Au Nigeria, la mégapole de Lagos veut développer ses voies navigables
Trente minutes de trajet au lieu des habituelles trois heures passées dans les embouteillages : le quotidien d'Ivy Junaid, salariée dans les télécommunications, est transformé depuis qu'elle sillonne la lagune de Lagos en bateau pour se rendre à son travail.
Pour la jeune femme, plus besoin de se lever avant l'aube en espérant éviter le trafic automobile qui congestionne la mégapole aux 20 millions d'habitants.
Elle peut enfin "prendre son petit-déjeuner à la maison" avant de grimper dans un bateau qui lui permettra de rallier en un rien de temps le quartier des affaires de la capitale économique du pays le plus peuplé d'Afrique.
Entre sa lagune et son littoral sur l'Atlantique, Lagos utilise depuis longtemps ses voies navigables comme alternative aux routes encombrées. Mais dernièrement, les projets pour développer le transport fluvial s'accélèrent.
Grâce à un investissement d'environ 410 millions d'euros de l'Agence française de développement (AFD) et d'institutions européennes, le programme - connu sous le nom d'"Omi Eko" (Lagos Water) en langue yoruba - vise à développer 15 lignes de ferry avec plus de 75 bateaux électriques de différentes capacités en nombre de passagers, ainsi qu'à moderniser le système de jetées.
L'objectif est aussi de réduire les émissions de carbone grâce à cette flotte de ferries fonctionnant à l'électricité.
Pour pallier la fragilité du réseau électrique de la ville, des infrastructures solaires et des générateurs au gaz naturel comprimé seront utilisés pour recharger les navires aux embarcadères.
- "Désengorger le trafic" -
Alors que la plupart des habitants de Lagos vivent dans la partie continentale de la ville, beaucoup de bureaux et de lieux de travail se trouvent dans la zone des îles (Victoria Island, Ikoyi, Lagos Island et Lekki), reliées par une série de ponts.

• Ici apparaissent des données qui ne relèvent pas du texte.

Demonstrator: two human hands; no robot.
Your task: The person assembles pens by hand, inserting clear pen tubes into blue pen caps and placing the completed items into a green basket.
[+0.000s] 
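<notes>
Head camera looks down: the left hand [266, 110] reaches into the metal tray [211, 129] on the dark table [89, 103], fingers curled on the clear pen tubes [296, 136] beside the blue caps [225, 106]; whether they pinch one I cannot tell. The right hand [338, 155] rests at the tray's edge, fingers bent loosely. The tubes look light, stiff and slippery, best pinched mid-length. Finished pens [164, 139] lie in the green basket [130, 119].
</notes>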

Mauvais état général des routes, inondations pendant la saison des pluies, flottes chaotiques de minibus localement appelés "Danfo", accidents réguliers... les kilomètres d'embouteillages s'accumulent immanquablement dans Lagos, qui devrait devenir la ville la plus peuplée du monde d'ici à la fin du siècle, selon les projections.
Le gouvernement de l'Etat de Lagos a déjà lancé plusieurs projets pour améliorer l'offre de transports publics, comme la mise en place d'un réseau de lignes de train inter-urbain - dont seulement une est en circulation après plusieurs années de retard - ou la mise en place de voies réservées aux bus.
"Nous nous sommes dits que les voies navigables étaient potentiellement le joyau de la couronne qui nous permettrait de désengorger le trafic automobile", explique à l'AFP Oluwadamilola Emmanuel, directeur général de l'Autorité des voies navigables de l'État de Lagos.
Il espère que le projet fera passer la part des bateaux d'environ 2% du total des voyageurs à environ 10%.
"Nous transporterons environ 10 millions de personnes par mois", table-t-il.
- "Tellement peur" -
Les transports et leur coût sont un problème majeur pour les habitants de Lagos.
Le Nigeria est actuellement confronté à sa pire crise économique depuis des décennies, avec une inflation de plus de 30% et un prix du carburant ayant plus que triplé depuis un an et demi.
Le pouvoir d'achat des habitants a chuté dans ce pays où la moitié de la population vit en-dessous du seuil de pauvreté et où le salaire mensuel minimum vient d'être porté à 70.000 nairas (46 dollars) contre 30.000 jusqu'à présent.
Les Nigérians se sont adaptés. Certains conduisent moins et utilisent les transports publics, d'autres travaillent davantage à domicile. Pour les bateliers de Lagos, cela signifie souvent ne faire qu'un seul aller simple par jour.
Selon Samuel Odewumi, professeur à l'Université d'État de Lagos, il n'y a "que des avantages" à développer le transport fluvial, mais les autorités devront veiller à sa durabilité.
D'autres problèmes tels que le dragage de la lagune, la qualité des embarcadères et des bateaux ainsi que la sécurité nautique "devront être résolus si l'on veut que l'expansion fonctionne", ajoute-t-il.
Pour Adeyemi Jagbojagbo, chauffeur, qui a pris le bateau pour la première fois, l'arrivée au terminal de ferry de Falomo a été un soulagement. Il a eu "tellement peur" sur l'eau qu'il n'est pas sûr de vouloir recommencer.